If we add a laser medium with transversely uniform round-trip voltage gain \(e^{\alpha_mp_m}\) inside the optical cavity, the total round-trip amplitude gain and phase shift become

\[\tag{8}\tilde{E}^{(1)}_{nm}(x,y)=\tilde{\gamma}_{nm}e^{\alpha_mp_m-jkp}\tilde{E}^{(0)}_{nm}(x,y)\]

(If the gain itself has a transverse \(x\), \(y\) variation, this must become part of the propagation kernel determining the eigenmodes.) The amplitude condition for laser threshold or for steady-state laser oscillation then becomes

\[\tag{9}\left|\frac{\tilde{E}^{(1)}_{nm}(x,y)}{\tilde{E}^{(0)}_{nm}(x,y)}\right|=|\tilde{\gamma}_{nm}e^{\alpha_mp_m-jkp}|=1\]

The lowest-loss eigenmode, i.e., the one with the largest value of \(|\tilde{\gamma}_{nm}|\) and smallest value of \(\delta_{nm}\), will have the lowest threshold for oscillation and hence will (normally) be the dominant mode in the cavity.

 

Existence of Resonator Eigenmodes

Many of you may be familiar with the electromagnetic theory of microwave cavities or microwave waveguides, where resonant eigenmodes always do exist.

That is, for closed cavities with lossless walls, such as are usually treated in electromagnetic theory texts, the wave equation describing the cavity fields is a hermitian mathematical operator; and the existence of a complete set of normal modes can therefore be rigorously proven.

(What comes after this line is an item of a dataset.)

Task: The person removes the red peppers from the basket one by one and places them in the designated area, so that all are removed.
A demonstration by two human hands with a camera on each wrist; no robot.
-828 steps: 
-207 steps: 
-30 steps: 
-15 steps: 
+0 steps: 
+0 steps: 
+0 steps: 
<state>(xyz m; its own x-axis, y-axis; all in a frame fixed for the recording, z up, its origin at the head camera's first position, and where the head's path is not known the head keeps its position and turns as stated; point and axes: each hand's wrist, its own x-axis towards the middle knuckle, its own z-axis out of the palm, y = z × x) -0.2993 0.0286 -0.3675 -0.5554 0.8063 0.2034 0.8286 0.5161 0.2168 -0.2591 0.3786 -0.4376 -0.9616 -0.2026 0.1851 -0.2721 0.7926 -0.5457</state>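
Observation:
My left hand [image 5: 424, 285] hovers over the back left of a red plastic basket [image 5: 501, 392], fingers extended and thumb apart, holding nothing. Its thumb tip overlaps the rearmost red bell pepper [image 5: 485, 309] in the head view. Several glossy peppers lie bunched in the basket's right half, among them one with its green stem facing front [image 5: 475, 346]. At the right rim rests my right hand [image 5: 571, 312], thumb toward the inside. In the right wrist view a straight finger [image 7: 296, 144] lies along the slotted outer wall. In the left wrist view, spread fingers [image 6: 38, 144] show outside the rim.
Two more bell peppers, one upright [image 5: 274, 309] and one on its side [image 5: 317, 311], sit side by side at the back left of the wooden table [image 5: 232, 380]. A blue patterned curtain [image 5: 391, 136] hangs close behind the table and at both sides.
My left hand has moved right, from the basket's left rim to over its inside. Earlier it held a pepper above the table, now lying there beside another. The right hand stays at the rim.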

The completeness property then means that any arbitrary field pattern inside the cavity can always be expanded using this set of eigenmodes as the basis set.

There is a serious mathematical difficulty for open-sided optical resonators, however, in that the round-trip propagation kernel \(\tilde{K}(x,y,x_0,y_0)\) for such resonators is generally found not to be a hermitian operator.

This in turn means that the existence of a complete and orthogonal set of eigensolutions to Equation 14.4 is not automatically guaranteed, whereas it would be for a hermitian kernel. Such eigenmodes may exist, but we cannot guarantee in advance either their existence or, if they do exist, their completeness.

In the early days of lasers, the physical reality as well as the mathematical existence of transverse modes in open resonators was a matter of considerable debate. Even now, in fact, except for a few special situations, rigorous mathematical existence and completeness proofs for optical resonator modes do not exist.

Real lasers have never had any difficulty in finding such modes in which to oscillate, however; and from a combination of empirical and experimental evidence, it is now entirely accepted that transverse eigenmodes as we have defined them in the preceding paragraphs do exist, and do provide a physically realistic and meaningful basis for describing laser oscillation in real laser resonators.

 

Transverse Mode Orthogonality

A related mathematical peculiarity of optical resonator eigenmodes is that they are generally not "normal modes" in the usual sense of this term. That is, because of the nonhermitian kernel the eigenmodes \(\tilde{E}_{nm}(x,y)\) of an optical resonator calculated at any plane \(z\) are generally not power orthogonal in the usual fashion, i.e., for any two modes we may in general not write

\[\tag{10}\iint\tilde{E}_{nm}(x,y)\tilde{E}_{pq}^*(x,y)dxdy=\delta_{np}\delta_{mq}\quad(\text{wrong})\]

where \(\delta_{np}\) is the Kronecker delta function. Rather the set of modes \(\tilde{E}_{nm}(x,y)\) are generally biorthogonal (without complex conjugation) to an adjoint set of modes, let's call them \(\tilde{E}^{\dagger}_{pq}(x,y)\), in the form

\[\tag{11}\iint\tilde{E}_{nm}(x,y)\tilde{E}_{pq}^{\dagger}(x,y)dxdy=\delta_{np}\delta_{mq}\quad(\text{right})\]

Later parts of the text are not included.